→ **What the exercise asks**:
Report back every line below that carries the word "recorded".

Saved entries

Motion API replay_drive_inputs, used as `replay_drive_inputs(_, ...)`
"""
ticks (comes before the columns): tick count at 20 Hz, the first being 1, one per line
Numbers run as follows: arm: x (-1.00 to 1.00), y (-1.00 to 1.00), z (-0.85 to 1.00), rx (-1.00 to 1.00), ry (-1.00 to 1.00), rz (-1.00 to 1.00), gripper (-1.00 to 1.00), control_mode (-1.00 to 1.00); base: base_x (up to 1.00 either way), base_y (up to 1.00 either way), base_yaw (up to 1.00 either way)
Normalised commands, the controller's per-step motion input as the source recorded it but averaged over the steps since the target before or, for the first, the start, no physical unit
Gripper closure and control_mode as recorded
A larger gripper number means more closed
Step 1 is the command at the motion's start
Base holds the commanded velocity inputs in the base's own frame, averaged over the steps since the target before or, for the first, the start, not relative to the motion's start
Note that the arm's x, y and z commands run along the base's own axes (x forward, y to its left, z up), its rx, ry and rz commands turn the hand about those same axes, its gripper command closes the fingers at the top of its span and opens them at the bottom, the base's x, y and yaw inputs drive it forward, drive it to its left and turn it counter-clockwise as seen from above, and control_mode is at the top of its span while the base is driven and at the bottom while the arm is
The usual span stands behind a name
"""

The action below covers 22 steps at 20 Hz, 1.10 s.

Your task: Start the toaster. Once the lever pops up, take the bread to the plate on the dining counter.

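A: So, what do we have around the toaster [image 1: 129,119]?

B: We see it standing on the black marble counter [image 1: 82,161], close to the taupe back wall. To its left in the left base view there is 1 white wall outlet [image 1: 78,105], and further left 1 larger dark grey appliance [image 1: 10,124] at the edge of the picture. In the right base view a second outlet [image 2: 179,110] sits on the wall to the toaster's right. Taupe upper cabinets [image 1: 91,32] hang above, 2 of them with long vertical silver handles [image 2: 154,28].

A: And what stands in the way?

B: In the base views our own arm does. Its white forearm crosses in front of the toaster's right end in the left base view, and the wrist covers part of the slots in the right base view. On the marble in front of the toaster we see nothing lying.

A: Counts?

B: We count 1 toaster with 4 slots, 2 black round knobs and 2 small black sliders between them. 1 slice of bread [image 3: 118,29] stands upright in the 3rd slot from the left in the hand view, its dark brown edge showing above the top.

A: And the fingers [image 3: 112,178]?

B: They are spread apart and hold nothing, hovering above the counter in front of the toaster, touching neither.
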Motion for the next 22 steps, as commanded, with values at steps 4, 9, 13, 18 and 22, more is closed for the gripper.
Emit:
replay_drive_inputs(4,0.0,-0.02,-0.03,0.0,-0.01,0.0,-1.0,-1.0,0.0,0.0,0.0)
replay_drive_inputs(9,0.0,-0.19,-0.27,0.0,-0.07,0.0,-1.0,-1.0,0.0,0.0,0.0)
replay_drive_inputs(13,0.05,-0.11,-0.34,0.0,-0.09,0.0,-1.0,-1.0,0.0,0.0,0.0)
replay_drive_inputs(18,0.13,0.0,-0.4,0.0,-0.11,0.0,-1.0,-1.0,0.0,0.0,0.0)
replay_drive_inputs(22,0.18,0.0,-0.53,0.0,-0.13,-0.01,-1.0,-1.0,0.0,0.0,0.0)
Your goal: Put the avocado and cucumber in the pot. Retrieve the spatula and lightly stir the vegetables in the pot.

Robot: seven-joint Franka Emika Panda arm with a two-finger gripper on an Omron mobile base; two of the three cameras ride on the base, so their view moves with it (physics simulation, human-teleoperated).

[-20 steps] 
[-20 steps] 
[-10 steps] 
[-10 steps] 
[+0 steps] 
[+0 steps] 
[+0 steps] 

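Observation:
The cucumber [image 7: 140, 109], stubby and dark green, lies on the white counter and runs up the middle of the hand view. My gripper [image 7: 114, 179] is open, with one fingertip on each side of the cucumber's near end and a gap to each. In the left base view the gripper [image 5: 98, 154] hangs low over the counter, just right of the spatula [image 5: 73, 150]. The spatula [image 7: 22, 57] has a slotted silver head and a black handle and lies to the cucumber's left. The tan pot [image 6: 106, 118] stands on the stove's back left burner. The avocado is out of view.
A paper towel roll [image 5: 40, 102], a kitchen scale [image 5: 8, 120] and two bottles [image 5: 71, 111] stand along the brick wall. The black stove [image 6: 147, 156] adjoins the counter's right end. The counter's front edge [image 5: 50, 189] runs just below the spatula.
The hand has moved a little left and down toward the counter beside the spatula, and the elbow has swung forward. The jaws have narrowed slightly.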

→ **Response to this exercise**:
Normalised commands, the controller's per-step motion input as the source recorded it but averaged over the steps since the target before or, for the first, the start, no physical unit
Gripper closure and control_mode as recorded

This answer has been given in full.